Where are my backups located, you ask? By default, Lightroom places them in a Backups folder next to your catalog. If you chose a different location, then that’s on you to locate. When you do locate the backups folder, you’ll see a series of subfolders, with the date and time the backup was created.

There’s some great information on the Adobe site. Probably the last place you thought to look if you’re anything like me. For more information on backing up in Lightroom, read ‘Back up a catalog‘ in Lightroom Help and watch ‘Backing up your catalog‘ on Adobe TV.


Tip Number 2: Show clipped tonal values

When working on an image in Lightroom, it’s easy to start doubting yourself. How black is that black? Am I losing detail? Fortunately, you don’t have to rely on your subjective point of view. Lightroom has some great tools to help show clipped values for blacks and whites in your image.

As you move a slider for Exposure/Highlights/Shadows/Whites/Blacks, hold down the Option (Alt) key to show clipped (threshold) tonal values. I use this tip all the time and it’s great to quickly figuring out if you’re pushing pixels too far.

Image © Jeza Photography

Image © Jeza Photography

Lightroom 5 - Show Clipped Values


Tip Number 3: Toggle masking with the Adjustment Brush

When painting with the Adjustment Brush in the Develp Module, it’s hard to tell exactly what’s being adjusted.
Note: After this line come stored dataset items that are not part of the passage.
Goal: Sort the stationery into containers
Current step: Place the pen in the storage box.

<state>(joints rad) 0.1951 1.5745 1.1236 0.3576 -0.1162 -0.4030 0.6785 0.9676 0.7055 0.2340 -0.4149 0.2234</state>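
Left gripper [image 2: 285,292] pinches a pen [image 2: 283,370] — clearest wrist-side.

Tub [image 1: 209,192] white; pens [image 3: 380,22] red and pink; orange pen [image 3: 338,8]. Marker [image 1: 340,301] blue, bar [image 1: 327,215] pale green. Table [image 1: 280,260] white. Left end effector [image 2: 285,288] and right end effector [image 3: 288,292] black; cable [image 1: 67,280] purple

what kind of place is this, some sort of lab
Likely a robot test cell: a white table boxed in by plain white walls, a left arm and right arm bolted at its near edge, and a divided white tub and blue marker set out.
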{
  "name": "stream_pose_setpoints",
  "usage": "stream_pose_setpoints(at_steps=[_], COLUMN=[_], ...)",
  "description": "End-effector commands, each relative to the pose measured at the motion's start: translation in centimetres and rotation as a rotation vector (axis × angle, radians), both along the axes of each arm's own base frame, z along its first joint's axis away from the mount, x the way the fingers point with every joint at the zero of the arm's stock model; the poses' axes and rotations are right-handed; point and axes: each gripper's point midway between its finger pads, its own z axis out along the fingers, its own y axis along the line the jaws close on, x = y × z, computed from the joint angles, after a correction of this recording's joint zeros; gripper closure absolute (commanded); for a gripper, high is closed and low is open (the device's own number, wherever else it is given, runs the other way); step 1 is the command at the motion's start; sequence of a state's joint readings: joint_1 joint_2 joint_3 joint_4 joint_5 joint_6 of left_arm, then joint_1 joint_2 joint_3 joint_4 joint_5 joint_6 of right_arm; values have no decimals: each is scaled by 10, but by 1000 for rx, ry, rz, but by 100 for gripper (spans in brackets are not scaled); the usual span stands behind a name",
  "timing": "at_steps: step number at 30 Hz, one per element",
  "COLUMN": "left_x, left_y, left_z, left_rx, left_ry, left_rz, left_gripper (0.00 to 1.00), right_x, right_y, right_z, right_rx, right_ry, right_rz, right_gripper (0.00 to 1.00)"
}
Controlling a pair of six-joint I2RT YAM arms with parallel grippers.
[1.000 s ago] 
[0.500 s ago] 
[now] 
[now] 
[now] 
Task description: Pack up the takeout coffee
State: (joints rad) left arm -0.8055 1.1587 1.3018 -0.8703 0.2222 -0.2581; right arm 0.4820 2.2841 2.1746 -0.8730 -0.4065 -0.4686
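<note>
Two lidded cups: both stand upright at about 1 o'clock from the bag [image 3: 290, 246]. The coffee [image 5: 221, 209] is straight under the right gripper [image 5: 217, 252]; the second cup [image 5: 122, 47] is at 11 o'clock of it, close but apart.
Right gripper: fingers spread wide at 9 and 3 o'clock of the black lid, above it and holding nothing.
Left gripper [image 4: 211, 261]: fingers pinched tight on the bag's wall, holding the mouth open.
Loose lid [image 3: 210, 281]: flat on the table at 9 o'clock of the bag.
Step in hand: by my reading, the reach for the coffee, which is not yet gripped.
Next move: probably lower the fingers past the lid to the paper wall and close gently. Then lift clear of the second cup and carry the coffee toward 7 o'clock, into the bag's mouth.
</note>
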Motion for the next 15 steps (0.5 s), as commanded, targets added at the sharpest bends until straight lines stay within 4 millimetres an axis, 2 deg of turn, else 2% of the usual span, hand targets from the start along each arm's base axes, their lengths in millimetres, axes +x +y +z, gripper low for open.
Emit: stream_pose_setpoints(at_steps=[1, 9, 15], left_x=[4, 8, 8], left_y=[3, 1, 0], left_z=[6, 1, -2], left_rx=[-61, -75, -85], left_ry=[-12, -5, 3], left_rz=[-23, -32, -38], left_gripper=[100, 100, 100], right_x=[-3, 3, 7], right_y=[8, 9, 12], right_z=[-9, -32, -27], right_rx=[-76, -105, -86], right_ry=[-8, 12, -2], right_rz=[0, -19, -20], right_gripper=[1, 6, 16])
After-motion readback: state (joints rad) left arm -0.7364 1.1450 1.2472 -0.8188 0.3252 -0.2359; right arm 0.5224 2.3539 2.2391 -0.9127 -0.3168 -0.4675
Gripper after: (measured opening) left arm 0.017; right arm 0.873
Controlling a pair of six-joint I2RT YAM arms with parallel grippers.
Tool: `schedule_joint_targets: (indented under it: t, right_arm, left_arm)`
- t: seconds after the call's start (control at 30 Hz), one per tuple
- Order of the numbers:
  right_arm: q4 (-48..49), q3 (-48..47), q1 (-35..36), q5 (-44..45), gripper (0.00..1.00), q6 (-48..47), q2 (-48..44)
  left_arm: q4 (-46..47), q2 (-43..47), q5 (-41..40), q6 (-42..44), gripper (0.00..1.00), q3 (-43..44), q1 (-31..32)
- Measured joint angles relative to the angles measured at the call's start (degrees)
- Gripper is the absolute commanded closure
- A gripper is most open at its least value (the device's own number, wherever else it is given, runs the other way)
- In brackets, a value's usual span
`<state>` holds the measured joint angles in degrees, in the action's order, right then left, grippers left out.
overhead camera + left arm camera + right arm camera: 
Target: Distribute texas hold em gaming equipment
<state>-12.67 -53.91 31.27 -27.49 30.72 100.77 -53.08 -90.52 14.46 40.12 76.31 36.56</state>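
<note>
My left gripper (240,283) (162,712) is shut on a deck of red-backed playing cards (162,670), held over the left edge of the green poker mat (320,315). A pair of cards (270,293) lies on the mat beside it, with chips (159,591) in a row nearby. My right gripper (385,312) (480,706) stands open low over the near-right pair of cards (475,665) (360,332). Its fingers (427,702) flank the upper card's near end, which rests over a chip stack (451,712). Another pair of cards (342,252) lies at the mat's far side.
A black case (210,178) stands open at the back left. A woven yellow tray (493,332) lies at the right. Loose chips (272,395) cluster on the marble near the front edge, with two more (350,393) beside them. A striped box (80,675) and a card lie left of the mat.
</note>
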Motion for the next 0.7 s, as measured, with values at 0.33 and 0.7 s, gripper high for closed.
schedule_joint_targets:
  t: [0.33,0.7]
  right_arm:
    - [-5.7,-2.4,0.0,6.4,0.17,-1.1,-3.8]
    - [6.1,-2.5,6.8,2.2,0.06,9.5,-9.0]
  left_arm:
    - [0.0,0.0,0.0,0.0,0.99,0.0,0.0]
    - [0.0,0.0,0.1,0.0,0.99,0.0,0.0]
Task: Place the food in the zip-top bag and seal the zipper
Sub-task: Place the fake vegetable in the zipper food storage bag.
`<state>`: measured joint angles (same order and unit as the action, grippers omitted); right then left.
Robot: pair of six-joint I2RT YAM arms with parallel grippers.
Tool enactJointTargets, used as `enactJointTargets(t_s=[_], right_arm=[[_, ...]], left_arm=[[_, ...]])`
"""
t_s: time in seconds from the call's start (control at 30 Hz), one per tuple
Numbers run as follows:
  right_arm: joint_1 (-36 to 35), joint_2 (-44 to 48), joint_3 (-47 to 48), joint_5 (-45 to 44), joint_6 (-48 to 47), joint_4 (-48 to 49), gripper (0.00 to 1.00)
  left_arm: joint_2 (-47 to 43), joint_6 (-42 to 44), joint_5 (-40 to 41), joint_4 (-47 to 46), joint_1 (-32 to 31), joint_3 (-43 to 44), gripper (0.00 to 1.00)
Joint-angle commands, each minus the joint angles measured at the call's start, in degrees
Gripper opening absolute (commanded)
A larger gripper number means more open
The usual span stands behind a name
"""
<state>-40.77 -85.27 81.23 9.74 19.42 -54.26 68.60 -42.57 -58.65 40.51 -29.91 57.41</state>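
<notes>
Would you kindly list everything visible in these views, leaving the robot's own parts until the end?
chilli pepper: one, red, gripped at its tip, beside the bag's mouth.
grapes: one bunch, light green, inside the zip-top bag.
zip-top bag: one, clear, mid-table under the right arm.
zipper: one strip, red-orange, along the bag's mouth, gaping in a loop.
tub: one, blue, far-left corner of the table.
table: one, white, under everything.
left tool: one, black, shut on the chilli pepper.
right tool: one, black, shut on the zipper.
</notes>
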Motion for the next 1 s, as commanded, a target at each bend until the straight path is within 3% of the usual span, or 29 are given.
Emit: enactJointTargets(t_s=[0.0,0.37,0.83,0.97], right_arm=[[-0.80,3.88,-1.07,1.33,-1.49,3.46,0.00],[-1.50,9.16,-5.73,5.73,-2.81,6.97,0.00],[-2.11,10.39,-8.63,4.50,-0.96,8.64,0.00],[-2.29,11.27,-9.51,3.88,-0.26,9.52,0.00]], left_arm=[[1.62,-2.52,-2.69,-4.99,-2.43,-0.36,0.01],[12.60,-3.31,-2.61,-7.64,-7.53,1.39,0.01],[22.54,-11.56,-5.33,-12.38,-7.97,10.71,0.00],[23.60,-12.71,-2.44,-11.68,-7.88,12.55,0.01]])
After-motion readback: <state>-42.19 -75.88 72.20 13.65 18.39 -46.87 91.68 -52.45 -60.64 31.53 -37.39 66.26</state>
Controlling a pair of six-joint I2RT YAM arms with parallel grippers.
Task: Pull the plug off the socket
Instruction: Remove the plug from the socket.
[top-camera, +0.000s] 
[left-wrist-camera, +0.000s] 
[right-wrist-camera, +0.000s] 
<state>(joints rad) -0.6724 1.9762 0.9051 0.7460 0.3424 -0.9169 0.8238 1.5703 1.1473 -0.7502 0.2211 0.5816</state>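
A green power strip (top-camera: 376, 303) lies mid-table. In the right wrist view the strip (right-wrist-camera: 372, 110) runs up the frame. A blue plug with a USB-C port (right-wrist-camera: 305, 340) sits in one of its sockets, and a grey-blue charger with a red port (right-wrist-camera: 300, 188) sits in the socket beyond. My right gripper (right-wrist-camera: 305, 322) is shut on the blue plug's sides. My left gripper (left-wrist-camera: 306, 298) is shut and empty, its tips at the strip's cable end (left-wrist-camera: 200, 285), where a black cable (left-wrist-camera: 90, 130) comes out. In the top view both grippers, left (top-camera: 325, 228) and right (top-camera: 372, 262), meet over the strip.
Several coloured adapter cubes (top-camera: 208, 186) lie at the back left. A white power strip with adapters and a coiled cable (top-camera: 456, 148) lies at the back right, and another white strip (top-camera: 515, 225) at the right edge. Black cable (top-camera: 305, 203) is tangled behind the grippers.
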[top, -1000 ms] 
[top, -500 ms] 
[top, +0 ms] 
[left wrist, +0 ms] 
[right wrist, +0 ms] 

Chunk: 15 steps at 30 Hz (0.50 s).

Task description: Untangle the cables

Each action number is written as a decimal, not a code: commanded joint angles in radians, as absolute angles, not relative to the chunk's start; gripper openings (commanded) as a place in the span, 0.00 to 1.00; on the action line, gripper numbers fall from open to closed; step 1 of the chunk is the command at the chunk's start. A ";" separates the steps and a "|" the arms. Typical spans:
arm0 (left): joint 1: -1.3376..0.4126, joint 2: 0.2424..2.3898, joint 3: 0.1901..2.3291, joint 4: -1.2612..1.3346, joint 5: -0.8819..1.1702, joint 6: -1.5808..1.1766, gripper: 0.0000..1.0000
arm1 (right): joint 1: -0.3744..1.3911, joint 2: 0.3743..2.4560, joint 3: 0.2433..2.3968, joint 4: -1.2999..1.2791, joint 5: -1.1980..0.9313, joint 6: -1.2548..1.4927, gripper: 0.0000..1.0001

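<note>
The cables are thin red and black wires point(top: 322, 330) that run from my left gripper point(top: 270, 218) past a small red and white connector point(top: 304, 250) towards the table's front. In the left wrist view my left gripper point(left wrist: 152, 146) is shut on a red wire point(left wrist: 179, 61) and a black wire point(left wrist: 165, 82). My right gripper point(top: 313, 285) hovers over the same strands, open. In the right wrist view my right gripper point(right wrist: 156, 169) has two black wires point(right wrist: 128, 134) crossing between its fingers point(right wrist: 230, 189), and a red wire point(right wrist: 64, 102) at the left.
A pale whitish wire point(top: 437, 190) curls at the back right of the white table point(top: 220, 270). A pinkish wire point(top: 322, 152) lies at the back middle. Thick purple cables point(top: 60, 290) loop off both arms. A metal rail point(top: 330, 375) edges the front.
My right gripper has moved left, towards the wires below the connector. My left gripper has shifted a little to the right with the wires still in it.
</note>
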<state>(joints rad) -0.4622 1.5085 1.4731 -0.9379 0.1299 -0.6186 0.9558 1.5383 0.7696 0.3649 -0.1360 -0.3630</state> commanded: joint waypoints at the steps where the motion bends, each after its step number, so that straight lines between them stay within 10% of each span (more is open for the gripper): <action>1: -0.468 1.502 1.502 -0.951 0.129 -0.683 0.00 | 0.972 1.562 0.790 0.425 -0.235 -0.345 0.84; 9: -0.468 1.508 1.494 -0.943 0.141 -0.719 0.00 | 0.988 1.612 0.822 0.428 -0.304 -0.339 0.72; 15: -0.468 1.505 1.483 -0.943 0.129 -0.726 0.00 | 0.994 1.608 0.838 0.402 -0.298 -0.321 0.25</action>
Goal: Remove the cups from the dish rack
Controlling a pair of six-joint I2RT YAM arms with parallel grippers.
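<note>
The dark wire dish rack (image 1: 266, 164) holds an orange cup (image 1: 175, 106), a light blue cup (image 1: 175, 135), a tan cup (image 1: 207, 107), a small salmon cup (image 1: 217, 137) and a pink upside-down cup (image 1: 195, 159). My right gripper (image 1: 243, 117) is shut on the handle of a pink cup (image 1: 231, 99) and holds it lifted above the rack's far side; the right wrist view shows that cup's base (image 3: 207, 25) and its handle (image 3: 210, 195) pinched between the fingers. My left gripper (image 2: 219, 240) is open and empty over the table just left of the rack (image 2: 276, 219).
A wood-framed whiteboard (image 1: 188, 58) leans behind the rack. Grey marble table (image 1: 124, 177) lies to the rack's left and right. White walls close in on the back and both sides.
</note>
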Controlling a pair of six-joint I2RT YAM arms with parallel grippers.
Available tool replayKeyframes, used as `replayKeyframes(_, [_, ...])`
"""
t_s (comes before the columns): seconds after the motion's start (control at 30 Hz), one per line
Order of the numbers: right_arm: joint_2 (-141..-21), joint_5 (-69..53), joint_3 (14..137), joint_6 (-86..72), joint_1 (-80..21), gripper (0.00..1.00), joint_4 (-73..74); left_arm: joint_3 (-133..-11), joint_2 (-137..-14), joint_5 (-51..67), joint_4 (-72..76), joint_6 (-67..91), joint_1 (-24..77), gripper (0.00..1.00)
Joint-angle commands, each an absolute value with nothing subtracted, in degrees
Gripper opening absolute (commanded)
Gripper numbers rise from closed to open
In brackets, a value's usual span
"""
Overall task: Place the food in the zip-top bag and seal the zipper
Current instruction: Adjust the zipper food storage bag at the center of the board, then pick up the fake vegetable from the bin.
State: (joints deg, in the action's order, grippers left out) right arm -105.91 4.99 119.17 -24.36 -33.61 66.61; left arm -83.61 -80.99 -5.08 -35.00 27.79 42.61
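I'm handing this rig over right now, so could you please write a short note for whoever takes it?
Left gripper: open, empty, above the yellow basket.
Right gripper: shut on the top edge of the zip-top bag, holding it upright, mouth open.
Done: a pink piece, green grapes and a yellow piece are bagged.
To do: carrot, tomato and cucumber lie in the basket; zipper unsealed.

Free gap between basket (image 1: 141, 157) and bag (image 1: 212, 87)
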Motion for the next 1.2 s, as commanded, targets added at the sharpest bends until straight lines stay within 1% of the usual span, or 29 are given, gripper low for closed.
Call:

Lightroom has the ability to show masking and not only that, you have a choice of colors.

When using the Adjustment Brush, tap the ‘O’ key to Show/Hide Mask Overlay (there’s also a toggle button in the bottom panel options when the brush is active). Add the Shift key (Shift+O) and you can cycle through the overlay mask colors (red, green, gray and white). Once the mask is active, it’s much easier to see the areas that are being affected by the Adjustment Brush and make refinements to the mask.

Image © Randy Kepple Photographs

Image © Randy Kepple Photographs


Tip Number 4: Quickly resetting the sliders

One of my biggest pet peeves when I first started using Lightroom was how cramped my hand would get after long hours of moving sliders. Trying to move them back to zero when I didn’t like what I was seeing. Wishing there were an easier way. Guess what? There is.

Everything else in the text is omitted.